Rene Aiu, a veteran retail executive, spent about six months earlier this year trying to revive the long-suffering Internet and TV peddler known as "Shop NBC" before Buck fired her in August.
Aiu's breach-of-contract lawsuit is yet another ugly chapter in what may be the beginning of the end of the ValueVision story.
General Electric, the owner of NBC and ValueVision's biggest shareholder, has indicated that it may be throwing in the towel on what has become the worst-run of the broadcast retailers.
Management told investors last week that its investment banker, Piper Jaffray & Co, is proceeding with a plan that could lead to the sale or liquidation of the Eden Prairie-based company.
The company, which went public in 1994, has not been profitable for years. Shares have fallen from a high of $50 in 2000 to less than 50 cents in recent days.
"If I was a director of that company, I would be ashamed," said Carlo Cannell of Cannell Capital. His firm owns more than 5 percent of the stock, and since September Cannell has pressed Buck to sell or liquidate the company.
Craig-Hallum Inc., which researches companies for institutional clients, estimated in September "VVTV's" liquidation value at $6 per share, including $2.39 per share in cash, which the company continues to burn.
Buck dismissed Aiu after just six months and took her job, the latest of several moves amid bad performance that's been pilloried by investors and analysts who have given up on the board.
Aiu, who was hired with much fanfare in March, says in a lawsuit filed last week that Buck and the board affirmed her long-term turnaround plan and allowed her to hire several veterans of the broadcast-shopping network industry. However, Buck got upset when Aiu proposed cuts to officer and director compensation as a sign of solidarity with long-suffering shareholders, according to the suit.
A spokesman said Monday that Buck and the board would not comment on the litigation; the company has yet to file a response in Hennepin County District Court.
Aiu's suit said she and her reconstituted management team discovered that ValueVision's business among key repeat customers had been eroding for several years, but that the board was clueless. When Aiu presented her results and course of action, the suit said, Buck told her to fire the new management team. Buck fired Aiu and three other senior managers several days later.
The suit also alleges Buck intimidated employees who disagreed with him and pressured vendors for discounts, creating a culture of distrust and ill will.
"This information along with a strategic action plan to rectify the crisis was provided to the board and its response was to terminate the messengers, again ignoring its duties to shareholders," Aiu said.

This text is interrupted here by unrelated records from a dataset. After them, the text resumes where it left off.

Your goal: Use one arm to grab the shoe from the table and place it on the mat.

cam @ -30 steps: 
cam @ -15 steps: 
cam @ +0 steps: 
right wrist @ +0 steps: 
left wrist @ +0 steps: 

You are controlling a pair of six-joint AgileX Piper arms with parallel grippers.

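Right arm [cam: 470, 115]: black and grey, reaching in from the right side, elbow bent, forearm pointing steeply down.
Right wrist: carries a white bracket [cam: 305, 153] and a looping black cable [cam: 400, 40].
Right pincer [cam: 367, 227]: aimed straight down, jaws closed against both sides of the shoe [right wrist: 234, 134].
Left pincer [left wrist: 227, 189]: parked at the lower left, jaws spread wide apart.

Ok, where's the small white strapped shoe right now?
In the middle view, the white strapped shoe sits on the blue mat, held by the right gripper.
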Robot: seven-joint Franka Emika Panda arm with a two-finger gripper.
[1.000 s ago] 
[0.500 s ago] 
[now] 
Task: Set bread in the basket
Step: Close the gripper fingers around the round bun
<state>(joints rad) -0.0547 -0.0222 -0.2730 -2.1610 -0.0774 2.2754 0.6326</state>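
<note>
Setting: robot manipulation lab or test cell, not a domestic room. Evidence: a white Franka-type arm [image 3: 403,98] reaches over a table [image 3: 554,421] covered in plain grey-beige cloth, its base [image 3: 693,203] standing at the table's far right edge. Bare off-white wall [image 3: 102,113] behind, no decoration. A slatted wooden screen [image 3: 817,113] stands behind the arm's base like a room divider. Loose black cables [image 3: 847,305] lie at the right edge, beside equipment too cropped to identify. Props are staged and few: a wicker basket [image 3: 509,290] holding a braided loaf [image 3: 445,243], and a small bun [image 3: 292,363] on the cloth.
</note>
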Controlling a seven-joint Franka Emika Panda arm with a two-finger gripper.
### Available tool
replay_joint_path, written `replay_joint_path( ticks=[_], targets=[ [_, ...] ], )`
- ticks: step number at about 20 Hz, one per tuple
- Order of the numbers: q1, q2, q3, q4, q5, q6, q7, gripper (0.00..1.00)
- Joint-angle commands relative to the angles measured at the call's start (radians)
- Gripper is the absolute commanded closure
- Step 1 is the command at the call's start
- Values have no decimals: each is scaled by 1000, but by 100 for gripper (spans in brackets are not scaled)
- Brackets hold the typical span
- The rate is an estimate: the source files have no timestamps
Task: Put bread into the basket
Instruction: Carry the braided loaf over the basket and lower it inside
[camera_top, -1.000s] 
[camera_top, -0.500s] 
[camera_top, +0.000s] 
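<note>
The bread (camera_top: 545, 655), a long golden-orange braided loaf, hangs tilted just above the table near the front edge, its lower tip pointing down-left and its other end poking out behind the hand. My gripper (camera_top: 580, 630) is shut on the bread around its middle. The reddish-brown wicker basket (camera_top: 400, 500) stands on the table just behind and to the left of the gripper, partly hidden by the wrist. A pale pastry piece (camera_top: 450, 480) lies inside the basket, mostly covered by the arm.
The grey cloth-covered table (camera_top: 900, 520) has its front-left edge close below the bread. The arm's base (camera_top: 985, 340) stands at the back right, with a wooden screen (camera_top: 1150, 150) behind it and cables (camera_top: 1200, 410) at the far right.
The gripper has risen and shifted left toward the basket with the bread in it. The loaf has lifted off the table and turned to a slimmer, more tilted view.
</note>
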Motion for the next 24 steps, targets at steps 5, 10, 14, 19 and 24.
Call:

Aiu's suit claims that she was fired without good reasons and denied a couple of years of severance pay.
After the firings, Deborah Fine of Fine Capital, a major ValueVision shareholder, told Buck in August: "It's a shame that you're not hiring an outside investment banker to put the company up for sale, and, frankly, that you and the board feel that you still have a right to shepherd the company forward."
During a conference call last week, Buck and other executives declined to take questions.
In October 2007, Buck fired CEO William Lansing, a former NBC Internet and Fingerhut executive, after 3 1/2 years at ValueVision.
Last week, Buck and newly hired Chief Operating Officer Keith Stewart told investors that they have a plan in place to build "sustained growth and profitability."
Buck, 57, a former Fingerhut and Honeywell executive, was paid nearly $300,000 in cash and stock in 2007 as chairman of ValueVision, according to the company's proxy statement.
Only one thing is clear about the mess at ValueVision: Executives and board members have done a lot better than the stockholders over the years.
Star Tribune staff writer Jackie Crosby contributed to this story.